- [Task description]:
What is needed is a word-for-word transcript of the listing, free of pictures.

Material provided below:

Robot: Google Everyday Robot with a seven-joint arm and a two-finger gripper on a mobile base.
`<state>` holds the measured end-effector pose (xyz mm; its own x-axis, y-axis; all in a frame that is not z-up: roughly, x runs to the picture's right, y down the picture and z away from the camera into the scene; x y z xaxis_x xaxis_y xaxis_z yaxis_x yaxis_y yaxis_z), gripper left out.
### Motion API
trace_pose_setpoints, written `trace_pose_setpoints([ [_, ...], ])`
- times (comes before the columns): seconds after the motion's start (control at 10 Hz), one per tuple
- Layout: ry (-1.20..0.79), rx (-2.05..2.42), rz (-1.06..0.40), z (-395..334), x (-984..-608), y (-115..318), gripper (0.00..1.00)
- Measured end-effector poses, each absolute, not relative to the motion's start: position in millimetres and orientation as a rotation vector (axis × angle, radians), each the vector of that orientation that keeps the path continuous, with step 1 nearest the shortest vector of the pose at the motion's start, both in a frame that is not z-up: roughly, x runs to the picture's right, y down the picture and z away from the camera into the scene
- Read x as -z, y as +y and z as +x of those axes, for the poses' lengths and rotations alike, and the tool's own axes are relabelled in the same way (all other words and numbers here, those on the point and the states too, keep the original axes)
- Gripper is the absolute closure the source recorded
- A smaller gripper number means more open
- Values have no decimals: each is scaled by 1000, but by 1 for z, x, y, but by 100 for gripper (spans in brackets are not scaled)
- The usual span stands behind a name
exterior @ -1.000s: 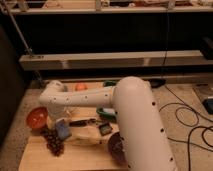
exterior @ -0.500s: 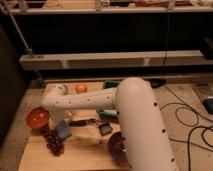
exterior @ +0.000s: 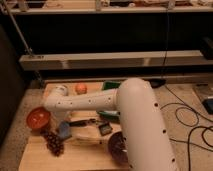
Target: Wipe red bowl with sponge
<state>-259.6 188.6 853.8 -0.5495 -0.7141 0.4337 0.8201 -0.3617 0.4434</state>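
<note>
Wooden table; jaws at sponge beside red bowl; open or closed, unclear

- The left bowl sits on the counter, at its left edge.
- The sponge lies just right of that bowl, nearer the front.
- The gripper is down at the sponge's back side.
- Grapes lie before the sponge.
- A fruit sits near the back edge.
- The right bowl stands near the front edge, partly behind the arm.
</note>
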Motion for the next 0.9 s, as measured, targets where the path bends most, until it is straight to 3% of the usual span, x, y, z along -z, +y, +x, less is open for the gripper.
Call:
trace_pose_setpoints([
  [0.3,-798,2025,-194,-264,-848,184,96],
  [0.4,-803,2029,-195,-265,-847,182,100],
  [0.6,-809,2035,-191,-266,-842,173,100],
  [0.9,-814,2098,-177,-270,-802,128,100],
])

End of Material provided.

- [Answer box]:
Robot: Google Everyday Robot with a seven-joint arm and a two-finger gripper on a mobile base.
`<state>` holds the measured end-effector pose (xyz mm; its own x-axis, y-axis; all in a frame that is not z-up: roughly, x runs to the picture's right, y down the picture and z away from the camera into the scene; x y z xaxis_x xaxis_y xaxis_z yaxis_x yaxis_y yaxis_z), gripper left out.
### Motion API
trace_pose_setpoints, written `trace_pose_setpoints([ [_, ...], ])`
- times (comes before the columns): seconds after the motion's start (control at 10 Hz), one per tuple
- Layout: ry (-1.20..0.79), rx (-2.05..2.42), rz (-1.06..0.40), z (-395..334), x (-984..-608), y (-115..318), gripper (0.00..1.00)
- Measured end-effector poses, each absolute, not relative to the motion's start: position in millimetres and orientation as a rotation vector (axis × angle, radians), each the vector of that orientation that keeps the path continuous, with step 1 nearest the shortest vector of the pose at the motion's start, both in a frame that is not z-up: roughly, x runs to the picture's right, y down the picture and z away from the camera into the scene
- Read x as -z, y as +y and z as +x of those axes, for the poses' lengths and rotations alike, and the tool's own axes are relabelled in the same way (all other words and numbers here, those on the point and the states too, keep the original axes)
- Gripper is the absolute closure the source recorded
- A smaller gripper number means more open
- Values have no decimals: each is scaled by 1000, but by 1 for z, x, y, but by 100 for gripper (spans in brackets are not scaled)
- The usual span stands behind a name
exterior @ -1.000s: 
exterior @ -0.500s: 
exterior @ +0.000s: 
Target: Wipe red bowl with sponge
<state>-259.6 188.6 853.8 -0.5495 -0.7141 0.4337 0.8201 -0.3617 0.4434</state>
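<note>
Wooden table; jaws at sponge beside red bowl; open or closed, unclear

- The left bowl sits on the counter, at its left edge.
- The sponge lies just right of that bowl, nearer the front.
- The gripper is down at the sponge's back side.
- Grapes lie before the sponge.
- A fruit sits near the back edge.
- The right bowl stands near the front edge, partly behind the arm.
</note>
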Motion for the next 0.9 s, as measured, targets where the path bends most, until it is straight to 3% of the usual span, x, y, z along -z, +y, +x, less is open for the gripper.
Call:
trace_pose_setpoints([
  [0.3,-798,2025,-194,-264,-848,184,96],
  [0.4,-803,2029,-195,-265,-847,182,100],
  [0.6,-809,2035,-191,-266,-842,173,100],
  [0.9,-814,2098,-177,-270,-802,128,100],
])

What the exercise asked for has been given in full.